El tablero global

La muerte de presos de conciencia es imperdonable

No tiene perdón que se deje morir a un preso en huelga de hambre, ni en Cuba ni en el Ulster, donde el entonces parlamentario británico Bobby Sands murió el 5 de mayo de 1981, en el penal de Long Kesh, tras 66 días de ayuno en demanda de ser reconocido como preso político.
Es imperdonable que el régimen cubano haya multiplicado las penas por insumisión carcelaria contra Orlando Zapata, hasta condenarle a una cadena perpetua efectiva por una mera acumulación de actos de rebeldía contra la autoridad. Igual que no se puede tolerar que en esa misma isla de Cuba permanezcan presos indefinidamente, sin juicio ni derecho a defensa imparcial, cientos de reos, a menudo sometidos a torturas hasta que media docena de ellos se suicidaron... en la base militar estadounidense de Guantánamo.

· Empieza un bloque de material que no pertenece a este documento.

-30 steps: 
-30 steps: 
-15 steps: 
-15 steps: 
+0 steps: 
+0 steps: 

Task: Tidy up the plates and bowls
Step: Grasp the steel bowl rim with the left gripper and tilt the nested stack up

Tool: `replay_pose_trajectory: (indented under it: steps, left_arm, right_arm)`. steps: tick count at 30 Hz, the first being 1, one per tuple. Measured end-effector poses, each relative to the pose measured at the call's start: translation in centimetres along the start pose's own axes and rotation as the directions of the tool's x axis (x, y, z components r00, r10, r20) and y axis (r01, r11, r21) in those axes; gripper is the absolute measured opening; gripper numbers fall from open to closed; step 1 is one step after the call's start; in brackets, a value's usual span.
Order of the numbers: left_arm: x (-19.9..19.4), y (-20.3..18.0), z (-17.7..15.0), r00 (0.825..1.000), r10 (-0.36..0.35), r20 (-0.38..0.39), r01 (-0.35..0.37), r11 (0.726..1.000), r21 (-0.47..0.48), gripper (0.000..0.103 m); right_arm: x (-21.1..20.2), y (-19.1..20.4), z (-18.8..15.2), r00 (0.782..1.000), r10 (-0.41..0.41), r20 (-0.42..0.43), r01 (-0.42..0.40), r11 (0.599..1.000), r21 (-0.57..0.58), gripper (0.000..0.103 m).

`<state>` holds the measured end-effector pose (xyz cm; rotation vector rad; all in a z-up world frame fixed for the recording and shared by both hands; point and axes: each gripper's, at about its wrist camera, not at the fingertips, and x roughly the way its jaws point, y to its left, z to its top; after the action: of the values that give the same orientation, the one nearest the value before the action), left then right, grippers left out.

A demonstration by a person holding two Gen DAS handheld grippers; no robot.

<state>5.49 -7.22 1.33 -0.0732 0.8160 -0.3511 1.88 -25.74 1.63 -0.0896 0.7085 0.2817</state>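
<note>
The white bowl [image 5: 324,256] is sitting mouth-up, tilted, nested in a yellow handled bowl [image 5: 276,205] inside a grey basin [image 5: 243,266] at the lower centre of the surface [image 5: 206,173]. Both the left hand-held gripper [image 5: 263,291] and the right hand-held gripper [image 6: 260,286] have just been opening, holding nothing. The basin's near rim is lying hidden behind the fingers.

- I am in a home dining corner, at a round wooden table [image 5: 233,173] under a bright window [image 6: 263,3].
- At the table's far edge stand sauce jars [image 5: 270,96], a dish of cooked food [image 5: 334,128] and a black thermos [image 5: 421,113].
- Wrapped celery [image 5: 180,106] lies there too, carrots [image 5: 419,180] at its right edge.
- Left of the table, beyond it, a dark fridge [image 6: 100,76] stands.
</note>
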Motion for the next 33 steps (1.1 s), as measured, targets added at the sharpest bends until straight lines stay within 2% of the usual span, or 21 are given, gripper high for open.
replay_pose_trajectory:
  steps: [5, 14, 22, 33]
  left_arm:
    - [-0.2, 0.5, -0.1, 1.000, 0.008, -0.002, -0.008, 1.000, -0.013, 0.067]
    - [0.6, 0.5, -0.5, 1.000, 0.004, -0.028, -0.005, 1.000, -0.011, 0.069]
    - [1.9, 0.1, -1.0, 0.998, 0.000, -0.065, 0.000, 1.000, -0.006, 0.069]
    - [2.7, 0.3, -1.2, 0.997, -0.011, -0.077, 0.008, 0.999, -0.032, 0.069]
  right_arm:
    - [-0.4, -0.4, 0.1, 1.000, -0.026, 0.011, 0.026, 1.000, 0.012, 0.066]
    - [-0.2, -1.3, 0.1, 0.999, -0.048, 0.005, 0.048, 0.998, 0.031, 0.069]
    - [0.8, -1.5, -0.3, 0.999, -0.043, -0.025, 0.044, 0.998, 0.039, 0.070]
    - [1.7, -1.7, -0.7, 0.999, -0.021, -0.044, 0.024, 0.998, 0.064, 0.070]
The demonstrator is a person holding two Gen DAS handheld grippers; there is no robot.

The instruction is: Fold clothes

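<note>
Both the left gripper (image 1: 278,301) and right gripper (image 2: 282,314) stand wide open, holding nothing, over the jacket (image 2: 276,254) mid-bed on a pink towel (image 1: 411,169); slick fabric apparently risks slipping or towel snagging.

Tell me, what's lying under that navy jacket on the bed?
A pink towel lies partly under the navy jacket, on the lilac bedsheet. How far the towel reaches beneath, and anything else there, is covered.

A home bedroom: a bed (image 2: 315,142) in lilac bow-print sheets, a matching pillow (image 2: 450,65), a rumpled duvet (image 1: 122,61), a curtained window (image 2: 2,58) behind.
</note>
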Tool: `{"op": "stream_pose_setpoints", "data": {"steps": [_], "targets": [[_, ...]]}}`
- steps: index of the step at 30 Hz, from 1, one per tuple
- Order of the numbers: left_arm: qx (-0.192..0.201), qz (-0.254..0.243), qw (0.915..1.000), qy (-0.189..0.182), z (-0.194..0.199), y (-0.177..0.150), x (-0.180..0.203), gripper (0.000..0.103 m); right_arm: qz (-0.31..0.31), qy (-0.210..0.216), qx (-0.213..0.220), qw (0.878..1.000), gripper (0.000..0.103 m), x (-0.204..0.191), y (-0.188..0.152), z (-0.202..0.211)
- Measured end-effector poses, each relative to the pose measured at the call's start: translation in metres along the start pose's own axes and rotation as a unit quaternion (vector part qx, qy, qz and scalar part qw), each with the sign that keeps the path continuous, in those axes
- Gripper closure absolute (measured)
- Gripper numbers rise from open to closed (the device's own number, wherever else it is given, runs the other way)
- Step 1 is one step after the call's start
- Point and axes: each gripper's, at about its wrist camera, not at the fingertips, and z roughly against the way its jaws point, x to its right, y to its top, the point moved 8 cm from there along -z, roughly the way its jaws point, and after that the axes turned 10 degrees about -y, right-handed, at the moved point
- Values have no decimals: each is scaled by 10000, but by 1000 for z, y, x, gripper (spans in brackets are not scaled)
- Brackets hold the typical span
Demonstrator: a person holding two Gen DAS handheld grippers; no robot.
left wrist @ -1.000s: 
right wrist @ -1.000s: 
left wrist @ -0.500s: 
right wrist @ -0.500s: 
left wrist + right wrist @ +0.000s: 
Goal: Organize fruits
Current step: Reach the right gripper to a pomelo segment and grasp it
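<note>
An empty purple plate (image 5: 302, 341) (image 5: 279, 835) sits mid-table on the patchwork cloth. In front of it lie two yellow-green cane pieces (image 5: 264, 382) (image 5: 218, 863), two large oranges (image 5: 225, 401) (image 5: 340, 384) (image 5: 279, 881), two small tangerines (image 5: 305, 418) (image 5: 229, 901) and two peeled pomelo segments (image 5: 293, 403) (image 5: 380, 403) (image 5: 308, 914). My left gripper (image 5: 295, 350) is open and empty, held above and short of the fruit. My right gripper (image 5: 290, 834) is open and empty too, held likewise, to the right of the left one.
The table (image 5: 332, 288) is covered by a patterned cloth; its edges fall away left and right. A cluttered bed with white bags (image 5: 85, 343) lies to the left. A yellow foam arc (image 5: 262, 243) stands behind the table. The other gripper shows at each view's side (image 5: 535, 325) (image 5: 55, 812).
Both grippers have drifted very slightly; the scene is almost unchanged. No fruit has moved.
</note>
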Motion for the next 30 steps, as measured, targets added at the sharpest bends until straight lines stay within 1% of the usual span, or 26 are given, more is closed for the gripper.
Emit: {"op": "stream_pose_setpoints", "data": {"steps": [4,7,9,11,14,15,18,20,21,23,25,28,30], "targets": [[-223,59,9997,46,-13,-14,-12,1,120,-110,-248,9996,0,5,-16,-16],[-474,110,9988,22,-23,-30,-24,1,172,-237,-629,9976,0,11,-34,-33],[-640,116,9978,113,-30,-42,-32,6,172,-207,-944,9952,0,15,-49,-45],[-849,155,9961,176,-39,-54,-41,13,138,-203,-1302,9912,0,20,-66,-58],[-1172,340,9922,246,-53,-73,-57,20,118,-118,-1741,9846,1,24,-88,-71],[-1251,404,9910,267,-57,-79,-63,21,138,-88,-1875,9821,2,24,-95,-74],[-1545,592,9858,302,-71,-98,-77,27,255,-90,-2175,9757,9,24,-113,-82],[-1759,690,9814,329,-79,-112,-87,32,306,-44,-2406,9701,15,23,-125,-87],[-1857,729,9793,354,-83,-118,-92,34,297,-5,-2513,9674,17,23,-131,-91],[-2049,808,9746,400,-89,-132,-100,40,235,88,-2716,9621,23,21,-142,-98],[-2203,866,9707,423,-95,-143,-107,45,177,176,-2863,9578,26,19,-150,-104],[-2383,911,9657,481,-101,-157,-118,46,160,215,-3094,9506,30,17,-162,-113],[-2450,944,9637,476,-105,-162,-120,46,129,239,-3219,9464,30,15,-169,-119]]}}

No cabe la menor duda de que hay que apoyar a los cientos de opositores y disidentes encarcelados por el régimen castrista. Pero jamás a costa de olvidar a los miles de desaparecidos, torturados y asesinados por fuerzas de seguridad y paramilitares en los otros países de Centroamérica y el Caribe.
A algunos de los que ponen el grito en el cielo, y exigen drásticas represalias, tras la muerte de Zapata, hay que preguntarles por qué no expresaron emoción ninguna –ni mucho menos reclamaron respuestas– tras el reciente hallazgo de una fosa común en Colombia con 2.000 cadáveres de civiles asesinados, según todos los indicios, por el ejército. No les indigna en absoluto la impunidad de los escuadrones de la muerte que cometen crímenes de guerra, pero les sublevan otras violaciones de los derechos humanos... siempre que se produzcan en países de ideología opuesta a la suya. Jamás las condenan, aunque rayen en el genocidio, cuando las cometen dictaduras afines. ¿De dónde sacan sus varas de medir?